Amiga hardly has the same name recognition of contemporary 1980s gaming systems like Nintendo or Sega or even Atari, much less the personal computer behemoths it was competing against at the time like Apple and IBM, yet Amiga's fatal flaw was not technology, but rather marketing. In the decades since its initial release Amiga has become recognized as an ahead of its time machine – with sound and video cards that were unparalleled for years. In 1994 Byte Magazine wrote, "Today, it's obvious the Amiga was the first multimedia computer, but in those days it was derided as a game machine because few people grasped the importance of advanced graphics, sound and video."

Vito Ricci, it could be argued, is the Amiga of the 1980s downtown New York scene. Though he may not share the fame and commercial success of many of his contemporaries, he has since become recognized as a groundbreaking composer and innovator in experimental electronic music. Composing mostly for theater and dance pieces, Ricci only released a few albums in the 80s and 90s and was far more known in the insular world of contemporary experimental theater and sound design than in record collector circles, until Music From Memory's 2015 compilation I Was Crossing A Bridge shed light on the three-decade career of this influential composer and performer.
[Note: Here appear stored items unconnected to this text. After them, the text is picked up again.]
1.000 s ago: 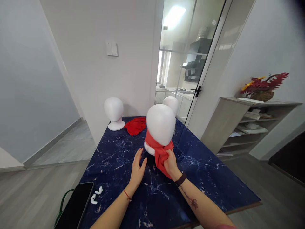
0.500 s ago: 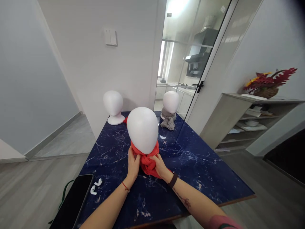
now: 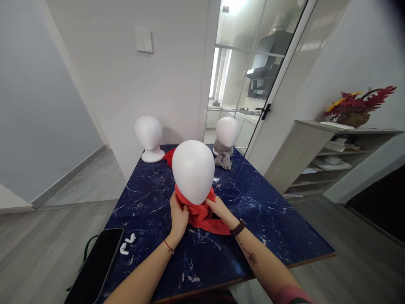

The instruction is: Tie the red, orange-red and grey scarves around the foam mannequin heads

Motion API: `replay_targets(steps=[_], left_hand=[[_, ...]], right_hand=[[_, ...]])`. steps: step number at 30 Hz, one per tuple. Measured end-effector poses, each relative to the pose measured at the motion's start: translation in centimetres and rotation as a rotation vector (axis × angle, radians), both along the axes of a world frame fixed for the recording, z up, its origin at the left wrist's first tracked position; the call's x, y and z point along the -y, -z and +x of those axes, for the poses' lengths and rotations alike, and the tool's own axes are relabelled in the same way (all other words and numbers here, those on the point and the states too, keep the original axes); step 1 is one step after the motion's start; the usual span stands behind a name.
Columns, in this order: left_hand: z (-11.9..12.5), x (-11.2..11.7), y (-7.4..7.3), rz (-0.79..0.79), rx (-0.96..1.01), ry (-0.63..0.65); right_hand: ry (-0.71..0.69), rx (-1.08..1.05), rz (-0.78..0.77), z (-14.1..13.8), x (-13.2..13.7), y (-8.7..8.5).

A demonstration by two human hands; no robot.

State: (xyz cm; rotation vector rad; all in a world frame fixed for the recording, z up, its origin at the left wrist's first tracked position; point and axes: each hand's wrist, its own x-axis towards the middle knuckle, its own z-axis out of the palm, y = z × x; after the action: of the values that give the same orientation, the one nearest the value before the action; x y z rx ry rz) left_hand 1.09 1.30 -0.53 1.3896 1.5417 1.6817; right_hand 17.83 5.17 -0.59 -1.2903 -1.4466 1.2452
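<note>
A white foam mannequin head stands in front of me on the blue marbled table, and a red scarf is wrapped and bunched around its neck. At the neck's left side, my left hand is closed on the scarf, thumb toward the front folds. My right hand grips the scarf at the right side of the neck. One loose end of the scarf lies on the table below my right wrist. The backs of both hands' grips are partly hidden by the cloth and the head.
Behind stand a bare white mannequin head at left and another at right with a grey scarf. More red cloth lies at the back. A black phone and white earbuds lie front left.
The mannequin head has shifted slightly right, uncovering more red cloth behind it. My right hand has moved right and up along the scarf, and the loose end now spreads further right.
</note>
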Motion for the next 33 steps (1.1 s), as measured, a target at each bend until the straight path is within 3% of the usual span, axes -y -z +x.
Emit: replay_targets(steps=[8, 12, 16, 26, 33], left_hand=[[-0.6, -0.2, 0.2, -0.071, 0.177, -0.061], [-1.3, -1.1, 0.9, -0.085, 0.284, -0.066], [-2.1, -1.6, 0.7, -0.101, 0.266, -0.075], [-4.3, -2.4, 0.1, -0.088, 0.218, -0.193], [-5.2, -2.9, 0.0, -0.074, 0.268, -0.396]], right_hand=[[-0.133, -0.209, -0.112, -0.1, 0.5, -1.8], [0.000, -0.321, -0.207, -0.1, 0.3, -1.7], [0.118, -0.451, -0.278, 0.0, -0.1, -1.8], [0.173, -0.617, -0.316, 1.5, -1.4, -1.8], [0.084, -0.783, -0.432, 2.0, -1.9, -1.8]])
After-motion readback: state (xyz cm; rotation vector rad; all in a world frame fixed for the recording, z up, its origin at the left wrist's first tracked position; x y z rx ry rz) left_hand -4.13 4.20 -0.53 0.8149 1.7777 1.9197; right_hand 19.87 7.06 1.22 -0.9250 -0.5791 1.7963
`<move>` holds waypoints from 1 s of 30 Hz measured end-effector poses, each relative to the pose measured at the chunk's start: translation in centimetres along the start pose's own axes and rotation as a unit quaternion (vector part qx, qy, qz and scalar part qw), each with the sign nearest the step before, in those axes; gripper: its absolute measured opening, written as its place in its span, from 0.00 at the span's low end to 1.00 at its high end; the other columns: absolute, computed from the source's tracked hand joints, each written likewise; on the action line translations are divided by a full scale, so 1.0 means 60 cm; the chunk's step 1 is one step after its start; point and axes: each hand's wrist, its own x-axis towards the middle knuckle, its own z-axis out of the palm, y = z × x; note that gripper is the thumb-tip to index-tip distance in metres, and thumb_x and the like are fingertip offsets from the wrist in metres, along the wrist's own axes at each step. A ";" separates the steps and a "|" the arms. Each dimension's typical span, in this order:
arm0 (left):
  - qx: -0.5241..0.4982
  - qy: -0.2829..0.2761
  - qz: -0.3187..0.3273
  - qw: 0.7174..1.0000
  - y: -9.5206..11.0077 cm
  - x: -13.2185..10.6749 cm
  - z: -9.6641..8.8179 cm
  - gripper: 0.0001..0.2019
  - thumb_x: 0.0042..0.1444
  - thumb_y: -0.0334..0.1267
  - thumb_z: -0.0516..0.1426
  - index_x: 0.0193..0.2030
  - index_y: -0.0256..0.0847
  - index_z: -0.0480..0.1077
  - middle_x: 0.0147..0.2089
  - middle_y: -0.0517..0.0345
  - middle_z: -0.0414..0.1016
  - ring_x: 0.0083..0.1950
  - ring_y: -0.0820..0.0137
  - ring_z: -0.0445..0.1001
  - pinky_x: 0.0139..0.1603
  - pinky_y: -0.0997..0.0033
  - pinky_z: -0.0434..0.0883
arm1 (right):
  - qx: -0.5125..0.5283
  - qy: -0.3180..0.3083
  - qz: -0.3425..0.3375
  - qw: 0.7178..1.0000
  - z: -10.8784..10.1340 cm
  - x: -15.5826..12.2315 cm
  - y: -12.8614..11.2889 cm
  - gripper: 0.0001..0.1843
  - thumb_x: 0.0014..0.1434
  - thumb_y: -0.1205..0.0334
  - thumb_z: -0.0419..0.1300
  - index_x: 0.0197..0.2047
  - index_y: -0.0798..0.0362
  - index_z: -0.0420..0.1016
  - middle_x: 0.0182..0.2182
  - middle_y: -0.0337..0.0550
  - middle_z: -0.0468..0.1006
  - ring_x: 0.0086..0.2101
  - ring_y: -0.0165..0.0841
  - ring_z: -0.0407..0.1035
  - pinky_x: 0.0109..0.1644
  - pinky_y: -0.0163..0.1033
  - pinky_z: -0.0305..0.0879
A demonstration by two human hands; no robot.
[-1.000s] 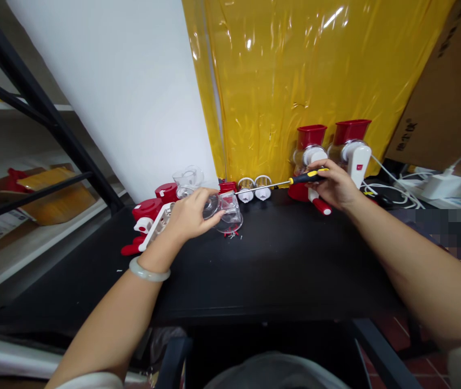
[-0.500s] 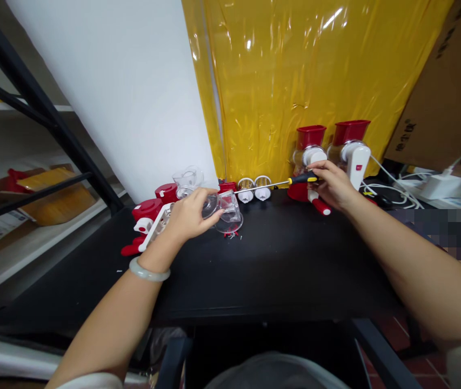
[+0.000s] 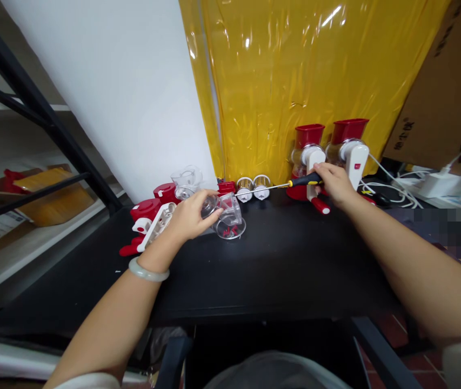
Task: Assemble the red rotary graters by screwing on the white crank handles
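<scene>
Gripping a clear plastic grater housing (image 3: 231, 208), the left hand (image 3: 193, 215) in the head view has its thumb and fingers closed partway around the part, above the black tabletop (image 3: 279, 265). The right hand (image 3: 336, 183) pinches the rear of a black-and-yellow screwdriver (image 3: 305, 180), fingertips drawn together on the handle; some fingers are hidden behind it. The shaft points left, its tip at the housing's upper edge; whether they touch, I cannot tell.

Compared with 0.5 s ago, the right fingers sit farther back, leaving more of the handle bare. The housing has tilted, and its round rim now reaches lower, so the small red pieces (image 3: 229, 231), previously showing below it, appear through the clear plastic. The left hand stays nearly where it was.

Beyond the shaft, 2 grating drums (image 3: 245, 190) stand side by side. To the right are 2 red-and-white rotary graters (image 3: 310, 135), and left of the left hand lies a white grater body (image 3: 149, 232) beside red parts (image 3: 147, 208).
</scene>
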 end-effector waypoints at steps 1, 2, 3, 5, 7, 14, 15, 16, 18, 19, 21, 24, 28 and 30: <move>-0.005 -0.004 0.003 1.000 0.000 0.000 0.001 0.19 0.63 0.49 0.55 0.57 0.42 0.67 0.54 0.48 0.78 0.52 0.57 0.78 0.52 0.56 0.74 | 0.016 0.001 0.005 1.000 0.000 0.001 0.001 0.23 0.55 0.36 0.64 0.26 0.48 0.74 0.16 0.37 0.68 0.15 0.29 0.60 0.17 0.37 0.55; -0.007 -0.009 0.004 1.000 0.000 0.000 0.001 0.19 0.63 0.49 0.55 0.57 0.42 0.67 0.55 0.48 0.78 0.52 0.57 0.78 0.52 0.55 0.74 | 0.032 0.002 0.009 0.999 0.000 0.003 0.001 0.21 0.54 0.38 0.66 0.26 0.48 0.74 0.17 0.37 0.69 0.16 0.28 0.60 0.16 0.36 0.55; -0.008 -0.014 0.005 1.000 0.000 0.000 0.002 0.19 0.63 0.49 0.55 0.57 0.42 0.67 0.55 0.48 0.78 0.52 0.57 0.78 0.52 0.55 0.74 | 0.045 0.005 0.010 0.999 0.000 0.005 0.002 0.20 0.54 0.40 0.66 0.26 0.48 0.74 0.19 0.38 0.69 0.16 0.28 0.60 0.16 0.36 0.56; -0.009 -0.022 0.010 1.000 0.000 0.000 0.004 0.19 0.63 0.49 0.54 0.57 0.42 0.67 0.55 0.48 0.78 0.51 0.58 0.79 0.51 0.55 0.74 | 0.064 0.007 0.008 0.998 0.000 0.008 0.003 0.16 0.53 0.45 0.68 0.27 0.48 0.74 0.20 0.38 0.70 0.18 0.28 0.61 0.17 0.36 0.57; -0.013 -0.027 0.017 0.999 -0.001 0.000 0.005 0.19 0.64 0.49 0.54 0.57 0.42 0.67 0.56 0.48 0.78 0.51 0.58 0.78 0.52 0.56 0.74 | 0.085 0.003 0.008 0.996 0.001 0.008 0.002 0.13 0.51 0.49 0.69 0.28 0.48 0.74 0.21 0.38 0.69 0.19 0.28 0.61 0.18 0.36 0.57; -0.016 -0.050 0.013 0.999 -0.003 0.001 0.008 0.17 0.64 0.49 0.54 0.54 0.42 0.68 0.53 0.49 0.78 0.49 0.59 0.78 0.50 0.56 0.74 | 0.181 -0.068 0.062 0.979 -0.003 0.000 -0.011 0.13 0.45 0.57 0.72 0.33 0.50 0.75 0.25 0.38 0.71 0.21 0.27 0.62 0.21 0.34 0.58; -0.018 -0.050 0.011 0.999 -0.003 0.002 0.008 0.17 0.64 0.49 0.54 0.54 0.42 0.68 0.52 0.49 0.79 0.49 0.59 0.79 0.50 0.56 0.74 | 0.188 -0.082 0.071 0.976 -0.006 0.000 -0.013 0.14 0.45 0.57 0.72 0.34 0.50 0.75 0.27 0.38 0.72 0.21 0.26 0.63 0.21 0.35 0.59; -0.020 -0.050 0.009 0.998 -0.003 0.002 0.009 0.17 0.65 0.49 0.54 0.54 0.42 0.68 0.52 0.49 0.79 0.48 0.59 0.79 0.50 0.56 0.74 | 0.193 -0.096 0.079 0.973 -0.009 0.000 -0.015 0.15 0.45 0.57 0.72 0.34 0.49 0.75 0.28 0.38 0.73 0.22 0.27 0.63 0.22 0.35 0.60; -0.025 -0.050 0.010 0.998 -0.004 0.002 0.009 0.17 0.65 0.49 0.54 0.54 0.42 0.68 0.52 0.49 0.79 0.48 0.60 0.78 0.49 0.56 0.74 | 0.197 -0.121 0.093 0.968 -0.016 0.001 -0.018 0.16 0.44 0.58 0.73 0.36 0.48 0.75 0.31 0.39 0.75 0.24 0.27 0.65 0.24 0.35 0.62; -0.028 -0.050 0.012 0.998 -0.005 0.002 0.010 0.17 0.65 0.49 0.54 0.54 0.42 0.68 0.52 0.49 0.79 0.48 0.60 0.78 0.49 0.56 0.74 | 0.198 -0.129 0.098 0.967 -0.019 0.001 -0.019 0.16 0.43 0.59 0.73 0.36 0.48 0.75 0.32 0.39 0.76 0.25 0.28 0.67 0.26 0.36 0.64; -0.030 -0.048 0.015 0.998 -0.006 0.002 0.011 0.17 0.65 0.49 0.54 0.54 0.42 0.68 0.52 0.49 0.78 0.49 0.60 0.78 0.49 0.56 0.74 | 0.203 -0.138 0.101 0.964 -0.023 0.000 -0.021 0.18 0.42 0.62 0.73 0.37 0.47 0.76 0.33 0.38 0.76 0.30 0.30 0.70 0.30 0.36 0.67; -0.029 -0.046 0.013 0.998 -0.007 0.002 0.012 0.17 0.65 0.50 0.54 0.54 0.43 0.68 0.52 0.49 0.78 0.49 0.59 0.78 0.50 0.56 0.74 | 0.213 -0.140 0.096 0.962 -0.024 -0.002 -0.023 0.20 0.41 0.67 0.72 0.39 0.45 0.76 0.35 0.37 0.77 0.34 0.31 0.71 0.35 0.37 0.71; -0.028 -0.047 0.008 0.998 -0.007 0.002 0.012 0.17 0.64 0.49 0.54 0.54 0.43 0.68 0.54 0.49 0.78 0.51 0.59 0.78 0.50 0.56 0.74 | 0.200 -0.142 0.092 0.965 -0.015 -0.002 -0.024 0.15 0.43 0.63 0.70 0.37 0.48 0.77 0.33 0.39 0.76 0.32 0.31 0.71 0.33 0.37 0.71; -0.028 -0.048 0.008 0.998 -0.007 0.002 0.012 0.17 0.64 0.49 0.55 0.54 0.43 0.68 0.53 0.49 0.78 0.50 0.59 0.79 0.50 0.56 0.74 | 0.183 -0.117 0.082 0.973 -0.010 0.001 -0.023 0.10 0.48 0.56 0.69 0.33 0.49 0.77 0.33 0.42 0.76 0.30 0.32 0.70 0.31 0.38 0.70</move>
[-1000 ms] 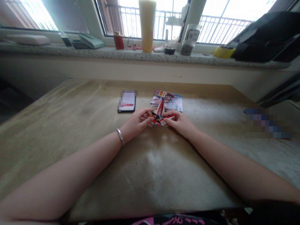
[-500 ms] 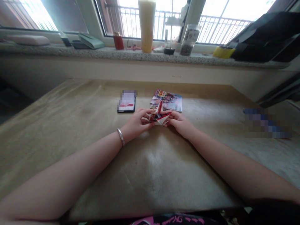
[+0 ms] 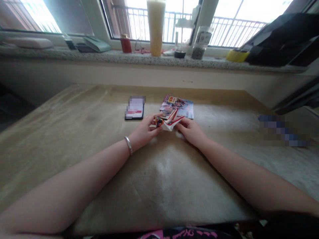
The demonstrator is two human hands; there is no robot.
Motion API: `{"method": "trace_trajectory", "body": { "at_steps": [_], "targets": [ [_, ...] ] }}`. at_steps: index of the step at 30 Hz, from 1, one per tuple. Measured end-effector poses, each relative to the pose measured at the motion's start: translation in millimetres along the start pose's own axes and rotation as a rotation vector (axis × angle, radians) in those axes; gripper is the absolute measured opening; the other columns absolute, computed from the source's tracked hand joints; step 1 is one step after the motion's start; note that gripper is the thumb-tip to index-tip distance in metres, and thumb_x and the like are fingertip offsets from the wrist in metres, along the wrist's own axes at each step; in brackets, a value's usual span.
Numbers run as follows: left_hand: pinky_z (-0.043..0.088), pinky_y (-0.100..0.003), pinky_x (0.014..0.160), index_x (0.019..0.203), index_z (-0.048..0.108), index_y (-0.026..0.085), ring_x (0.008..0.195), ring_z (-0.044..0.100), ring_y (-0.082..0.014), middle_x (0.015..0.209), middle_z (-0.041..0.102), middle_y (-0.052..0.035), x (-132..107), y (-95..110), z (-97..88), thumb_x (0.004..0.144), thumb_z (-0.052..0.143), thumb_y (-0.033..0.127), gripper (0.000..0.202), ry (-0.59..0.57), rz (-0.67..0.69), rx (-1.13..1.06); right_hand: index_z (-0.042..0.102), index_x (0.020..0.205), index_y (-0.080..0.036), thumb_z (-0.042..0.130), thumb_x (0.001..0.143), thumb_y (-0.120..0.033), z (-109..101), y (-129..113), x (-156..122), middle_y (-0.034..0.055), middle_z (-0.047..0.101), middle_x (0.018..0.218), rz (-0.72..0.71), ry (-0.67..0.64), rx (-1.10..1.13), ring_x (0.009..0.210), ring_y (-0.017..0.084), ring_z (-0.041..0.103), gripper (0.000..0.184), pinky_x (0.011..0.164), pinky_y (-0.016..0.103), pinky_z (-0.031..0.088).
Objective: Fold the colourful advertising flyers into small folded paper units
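Note:
A folded paper piece (image 3: 169, 123), white and red with printed patches and pointed flaps, is held just above the table between my two hands. My left hand (image 3: 147, 128), with a silver bracelet at the wrist, pinches its left end between thumb and fingers. On the other side my right hand (image 3: 190, 131) grips the right flap, its thumb and forefinger at the paper and its other fingers partly hidden. Just behind the paper lie printed leaflets (image 3: 183, 105) with colourful pictures and a yellow label.
A phone (image 3: 135, 108) lies on the table (image 3: 154, 186) left of the leaflets. To the right is a blurred bluish flat object (image 3: 284, 130). Along the windowsill (image 3: 139, 59) stand a tall yellowish cylinder (image 3: 156, 30), a red bottle (image 3: 126, 43), clear containers (image 3: 199, 44) and a yellow item (image 3: 237, 55).
The folded paper has tilted and its flaps have spread, showing more white on its near side. My hands have shifted only slightly.

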State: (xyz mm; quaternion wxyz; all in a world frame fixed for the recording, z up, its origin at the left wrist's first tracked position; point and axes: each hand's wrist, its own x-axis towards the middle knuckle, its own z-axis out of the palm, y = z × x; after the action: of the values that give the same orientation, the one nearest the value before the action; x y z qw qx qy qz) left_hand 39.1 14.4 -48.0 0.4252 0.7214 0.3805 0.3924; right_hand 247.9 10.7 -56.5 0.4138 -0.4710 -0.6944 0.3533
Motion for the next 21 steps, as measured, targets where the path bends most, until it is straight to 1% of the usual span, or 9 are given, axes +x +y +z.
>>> {"method": "trace_trajectory", "body": {
  "at_steps": [2, 5, 8, 11, 14, 18, 20, 21],
  "targets": [
    [0.052, -0.037, 0.089, 0.129, 0.044, 0.016, 0.105, 0.057, -0.0203, 0.124, 0.050, -0.0133, 0.8, 1.0, 0.0, 0.079, 0.059, 0.018, 0.052, 0.004, -0.036, -0.008, 0.067, 0.083, -0.018, 0.052, 0.081, -0.035, -0.5, -0.8, -0.8, 0.0028, 0.068, 0.082, 0.049, 0.020, -0.028, 0.073, 0.017, 0.059, 0.023, 0.069, 0.030, 0.046],
    [0.052, -0.035, 0.087, 0.133, 0.040, 0.014, 0.104, 0.059, -0.0210, 0.127, 0.050, -0.0154, 1.5, 2.9, 0.0, 0.079, 0.060, 0.021, 0.058, -0.014, -0.049, -0.045, 0.065, 0.076, -0.017, 0.053, 0.079, -0.038, -0.2, -0.1, -1.5, 0.0022, 0.065, 0.072, 0.108, 0.044, -0.057, 0.063, 0.015, 0.055, 0.025, 0.061, 0.028, 0.044],
    [0.052, -0.032, 0.084, 0.136, 0.037, 0.015, 0.103, 0.060, -0.0211, 0.130, 0.050, -0.0155, 2.1, 3.0, 0.0, 0.076, 0.064, 0.022, 0.066, -0.018, -0.045, -0.093, 0.061, 0.071, -0.017, 0.054, 0.078, -0.040, 1.3, 1.6, -1.6, 0.0019, 0.063, 0.071, 0.126, 0.046, -0.002, 0.059, 0.013, 0.053, 0.025, 0.056, 0.026, 0.044],
    [0.051, -0.031, 0.084, 0.135, 0.039, 0.015, 0.101, 0.061, -0.0202, 0.131, 0.050, -0.0152, 2.7, 2.0, 0.0, 0.076, 0.063, 0.022, 0.064, -0.003, -0.047, -0.099, 0.054, 0.065, -0.019, 0.058, 0.076, -0.042, 3.6, 2.9, -1.3, 0.0004, 0.060, 0.069, 0.127, 0.065, 0.075, 0.058, 0.012, 0.052, 0.026, 0.053, 0.025, 0.046],
    [0.052, -0.030, 0.080, 0.133, 0.041, 0.013, 0.094, 0.064, -0.0199, 0.121, 0.058, -0.0139, 2.9, 2.2, -0.2, 0.080, 0.060, 0.024, 0.058, 0.011, -0.072, -0.108, 0.049, 0.069, -0.021, 0.063, 0.072, -0.040, 5.7, 2.0, -1.2, -0.0026, 0.058, 0.066, 0.140, 0.105, 0.183, 0.055, 0.011, 0.053, 0.024, 0.050, 0.024, 0.047],
    [0.054, -0.030, 0.075, 0.130, 0.044, 0.015, 0.086, 0.066, -0.0196, 0.102, 0.066, -0.0088, 2.3, 3.4, -0.6, 0.082, 0.060, 0.027, 0.052, 0.023, -0.081, -0.097, 0.049, 0.079, -0.022, 0.065, 0.070, -0.037, 7.2, -2.1, -1.3, -0.0034, 0.060, 0.068, 0.156, 0.112, 0.254, 0.058, 0.012, 0.058, 0.024, 0.049, 0.023, 0.047],
    [0.055, -0.029, 0.075, 0.130, 0.044, 0.015, 0.087, 0.066, -0.0195, 0.101, 0.066, -0.0082, 2.3, 3.5, -0.4, 0.082, 0.061, 0.026, 0.051, 0.023, -0.085, -0.113, 0.048, 0.086, -0.023, 0.066, 0.069, -0.036, 7.5, -4.5, -1.4, -0.0037, 0.062, 0.069, 0.152, 0.128, 0.270, 0.059, 0.012, 0.060, 0.028, 0.050, 0.024, 0.049],
    [0.056, -0.029, 0.075, 0.130, 0.043, 0.015, 0.088, 0.065, -0.0193, 0.103, 0.066, -0.0086, 2.4, 3.5, 0.0, 0.083, 0.060, 0.025, 0.051, 0.024, -0.096, -0.132, 0.046, 0.091, -0.023, 0.067, 0.068, -0.036, 7.6, -5.7, -1.4, -0.0040, 0.063, 0.069, 0.148, 0.151, 0.282, 0.059, 0.013, 0.061, 0.034, 0.051, 0.025, 0.050]
  ]
}}
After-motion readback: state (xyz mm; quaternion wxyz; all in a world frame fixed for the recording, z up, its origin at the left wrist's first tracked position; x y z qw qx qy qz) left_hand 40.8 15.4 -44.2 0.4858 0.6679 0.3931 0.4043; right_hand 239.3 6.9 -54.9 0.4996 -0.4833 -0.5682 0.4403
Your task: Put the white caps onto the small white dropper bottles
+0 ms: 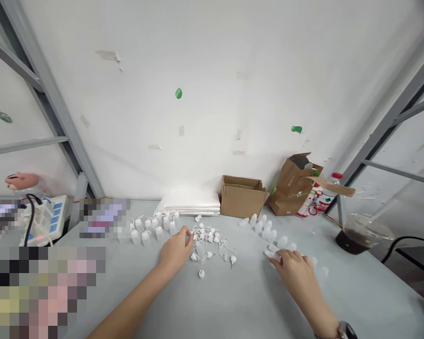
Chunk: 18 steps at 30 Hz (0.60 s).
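Observation:
My left hand point(175, 247) is at the left edge of a loose pile of small white caps with thin cords point(212, 234). Its thumb and forefinger are pinched together; what lies between them is too small to make out. A single white cap point(201, 273) sits apart, nearer to me. Left of that hand, several frosted bottles with white caps point(145, 238) stand upright in a group. My right hand point(297, 268) reaches into a row of frosted, uncapped little bottles point(266, 233), fingers closed on a translucent bottle point(271, 254) at their tips.
At the back stand a stack of white sheets point(191, 203), an open cardboard box point(243, 197) and a brown paper bag point(291, 188). A lidded cup of dark drink point(360, 235) is at the right. A power strip point(54, 219) lies at the far left.

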Tool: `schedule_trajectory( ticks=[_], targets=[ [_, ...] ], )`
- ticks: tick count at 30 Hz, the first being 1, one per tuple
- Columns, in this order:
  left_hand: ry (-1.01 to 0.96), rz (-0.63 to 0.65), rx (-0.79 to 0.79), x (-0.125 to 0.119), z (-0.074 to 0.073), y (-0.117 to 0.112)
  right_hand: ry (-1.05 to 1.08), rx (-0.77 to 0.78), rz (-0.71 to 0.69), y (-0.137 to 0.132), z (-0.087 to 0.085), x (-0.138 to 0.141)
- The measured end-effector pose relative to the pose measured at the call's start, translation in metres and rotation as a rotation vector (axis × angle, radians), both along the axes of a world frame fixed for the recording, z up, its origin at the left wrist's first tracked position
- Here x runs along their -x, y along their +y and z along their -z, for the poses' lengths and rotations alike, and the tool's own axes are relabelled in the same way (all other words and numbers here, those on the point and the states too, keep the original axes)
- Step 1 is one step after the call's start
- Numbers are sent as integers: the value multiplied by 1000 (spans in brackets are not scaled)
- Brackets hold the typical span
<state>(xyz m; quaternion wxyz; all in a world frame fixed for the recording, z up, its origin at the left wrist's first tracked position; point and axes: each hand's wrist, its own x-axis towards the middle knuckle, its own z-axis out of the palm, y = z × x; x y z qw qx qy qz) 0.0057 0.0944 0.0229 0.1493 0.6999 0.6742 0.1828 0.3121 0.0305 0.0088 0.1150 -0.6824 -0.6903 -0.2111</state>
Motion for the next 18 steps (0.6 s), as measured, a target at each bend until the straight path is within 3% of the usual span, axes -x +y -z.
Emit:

Composed using Laurie Spiegel's 1986 electronic software for Amiga, Music Mouse - An Intelligent Instrument, and complemented only by voice and guitar, Ricci's first new release in 20+ years, A Symphony For Amiga (the inaugural release for the Intelligent Instruments label) may be deeply indebted to the 1980s, but it has a sound that is completely timeless. Throbbing, suspenseful minimalism combines with drone washes and ethereal post-new age to gorgeous if haunting effect. A wonderful and long overdue new release from a New York pioneer.